Дуррути по-настоящему любил детей и поэтому рисковал жизнью, отнимая деньги у банков, чтобы содействовать росту культуры.
Расставаясь, он мне сказал:
“Давай, парень. Я знаю: вы — настоящие мужчины, и пойдёте на всё ради ваших идей. Смотри, мы — «Странники» — работаем бесшумно, рискуем жизнью, чтобы служить нашим идеалам. У вас всё по-другому: вы боретесь с государством в рамках закона; а мы атакуем его или бросаем ему вызов за пределами закона»197.

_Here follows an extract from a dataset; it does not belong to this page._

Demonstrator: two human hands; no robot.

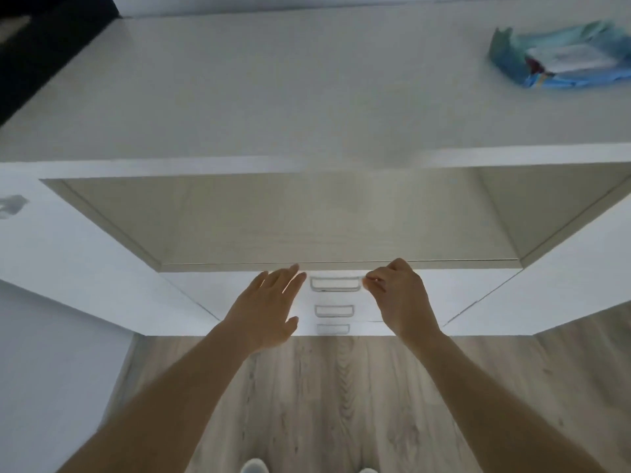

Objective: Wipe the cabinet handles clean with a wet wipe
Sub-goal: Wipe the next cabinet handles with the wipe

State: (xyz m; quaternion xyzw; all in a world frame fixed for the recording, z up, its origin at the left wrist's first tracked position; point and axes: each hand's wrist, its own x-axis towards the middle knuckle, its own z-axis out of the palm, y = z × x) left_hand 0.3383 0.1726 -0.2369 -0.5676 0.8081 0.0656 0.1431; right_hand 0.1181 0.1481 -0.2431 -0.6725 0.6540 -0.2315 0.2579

Ещё одно свидетельство, — более конкретное, — в связи с нападением на контору фабрики «Ла Каролина», напечатано в журнале Ruta («Путь») из Венесуэлы, номер 38: «Старые мексиканские друзья всё ещё вспоминают пребывание Дуррути в столице ацтеков, и в основном по двум причинам: во-первых, Дуррути был одним из пламенных агитаторов мексиканской НКТ, руководимой в те времена Хасинто Уитроном, Рафаэлем Кинтеро и горсткой других мексиканских либертариев; во-вторых, он смог завоевать их симпатии благодаря своей естественной скромности и подлинной приверженности идеалам». Автор статей, Виктор Гарсия, рассказывает о трудностях, с которыми сталкивалась НКТ в процессе организации рационалистической школы. Он пишет:
«У Дуррути был дар чувствовать проблемы, много раз благодаря интуиции. Он почувствовал подавленное состояние этих товарищей, настоящих энтузиастов, и попросил в личной беседе с членами Совета НКТ разрешения на поиски выхода из трудной ситуации. На вопрос: каким образом? ответил, что скажет попозже. Через два дня Дуррути вручает значительную сумму денег Комиссии по делам школы со словами: “Эти песо я отнял у буржуазии... Было бы нелогичным думать, что они отдали бы мне их просто так, по моей просьбе”. На следующий день, огромные заголовки газет в мексиканской столице сообщали о нападении на фабрику “Ла Каролина”. Приводились точные цифры украденных денег. Это была та сумма, — ни больше ни меньше, — которую передал Дуррути за день до того друзьям Рационалистической школы»198. Естественно, когда деньги добываются таким способом, как это делали «Странники», не всегда всё получалось гладко. В нападении на «Ла Каролина», кассир взял телефонную трубку, чтобы позвонить в полицию. Завязалась борьба, в потасовке раздался выстрел, и служащий погиб. Дело усложнялось, так как уже было совершено несколько нападений — одни удачные, другие нет, — поэтому «Странники» приняли решение покинуть Мексику как можно быстрее, и не из-за опасений полицейских облав: их проводили в бедных кварталах, в то время как Дуррути, по профессии — “владелец горных разработок из Перу под фамилией «Мендоса», и Аскасо — его сопровождающий — поселились в роскошном отеле.» В один прекрасный день, налегке, с поддельными паспортами и почти пустыми карманами они покинули гостиничный номер, оставляя для Мендосы оплату счёта; удаляясь от Мексики, чтобы вернуться на Кубу»199.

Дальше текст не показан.